Kıymetli dostlar öncelikle sizleri selamların en güzeli olan Allah’ın selamı ile selamlıyorum. Zor günlerden geçtiğimiz bu günlerde galiba ne çok ihtiyacımız olan şey dua… Rabbim bizleri her türlü görünür görünmez kazlardan ve belalardan muhafaza eylesin. İzmir depreminde hayatını kaybeden kardeşlerimize Allah rahmet eylesin, geride kalanlarına Rabbim sabr-ı cemil niyaz etsin. Yaralılarımıza bir an önce şifa nasip eylesin. Göçük altında kalan vatandaşlarımızın bir an önce Elif kızımız gibi, Ayla kızımız gibi güzel haberlerini alabilmeyi nasip etsin. Rabbim bizlere de bu yaşanan elim olaydan gerekli dersleri çıkarabilmeyi nasip etsin…

Dostlar, bugün sizlerle İstanbul Fatih Divan Yolu’nda bir caddeye, Peygamber Efendimizin mihmandarı, İki cihan serveri Efendimiz Hz. Muhammed Mustafa’yı (sas) evinde misafir etme şerefine nail olan, Efendimizin övgüsüne nail olabilmek adına İstanbul surlarının önüne kadar gelip burada şehit olan Eyüp Sultan Hazretleri’nin hemen yanı başında bir tepeye İsmi verilen Piyer Loti’yi tanımak üzerine biraz tarihin tozlu sayfalarında seyahate çıkalım istiyorum. Bakalım sağda solda bize “Türk Dostu” olarak tanıtılan bu şahsiyet aslında kimmiş…

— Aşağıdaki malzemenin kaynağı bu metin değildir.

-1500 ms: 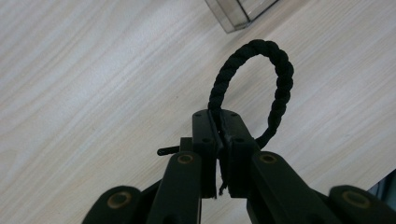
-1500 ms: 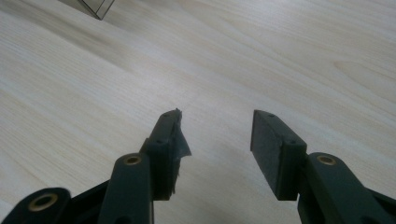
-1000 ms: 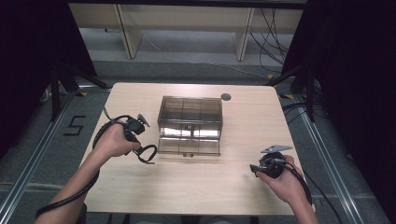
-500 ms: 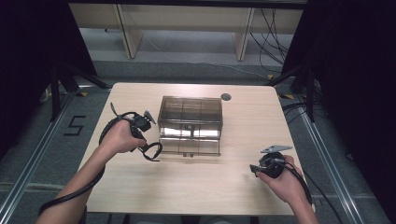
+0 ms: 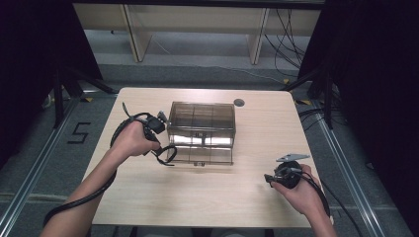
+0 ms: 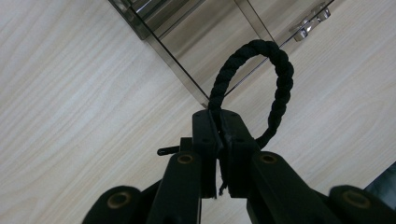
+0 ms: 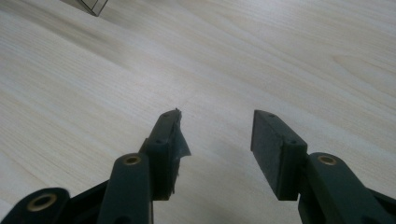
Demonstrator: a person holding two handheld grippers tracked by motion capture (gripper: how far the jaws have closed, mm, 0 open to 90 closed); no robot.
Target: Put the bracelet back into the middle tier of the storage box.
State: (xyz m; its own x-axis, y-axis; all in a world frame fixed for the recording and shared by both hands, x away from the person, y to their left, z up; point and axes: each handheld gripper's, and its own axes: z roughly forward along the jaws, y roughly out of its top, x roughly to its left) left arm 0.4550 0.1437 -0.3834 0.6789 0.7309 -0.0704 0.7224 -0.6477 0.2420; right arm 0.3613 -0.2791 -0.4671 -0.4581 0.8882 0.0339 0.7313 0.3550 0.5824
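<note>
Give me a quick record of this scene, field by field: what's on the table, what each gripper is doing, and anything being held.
surface: light wood table
main object: clear smoky plastic box, near the table's centre
held item: black twisted rope loop, pinched at its base
left gripper: shut on the rope loop, at the box's left front corner
right gripper: open, holding nothing, over bare table at the near right
other: small dark round spot on the table behind the box

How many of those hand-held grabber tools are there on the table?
2. The left gripper is beside the clear box's left side, pinching a black rope loop. The right gripper is open above the table near its front right.
</note>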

Bir ajanın ardında bıraktığı izler

Devlet casusunu ifşa etmez diyerek başlamak istiyorum sözlerime. Çünkü yazdıklarımı okudukça aslında bu cümleyi neden en başta kullandığımı daha net anlayacaksınız. Devletler bir başka devlet hakkında bilgi toplamak isterse o devletin içine yerleştireceği adamı da iyi seçer ve bunu kolay kolay açık etmezler. Farklı noktalarda kimi zaman bir simitçi kimi zaman bir bürokrat olarak karşımıza çıkabilir bu casuslar.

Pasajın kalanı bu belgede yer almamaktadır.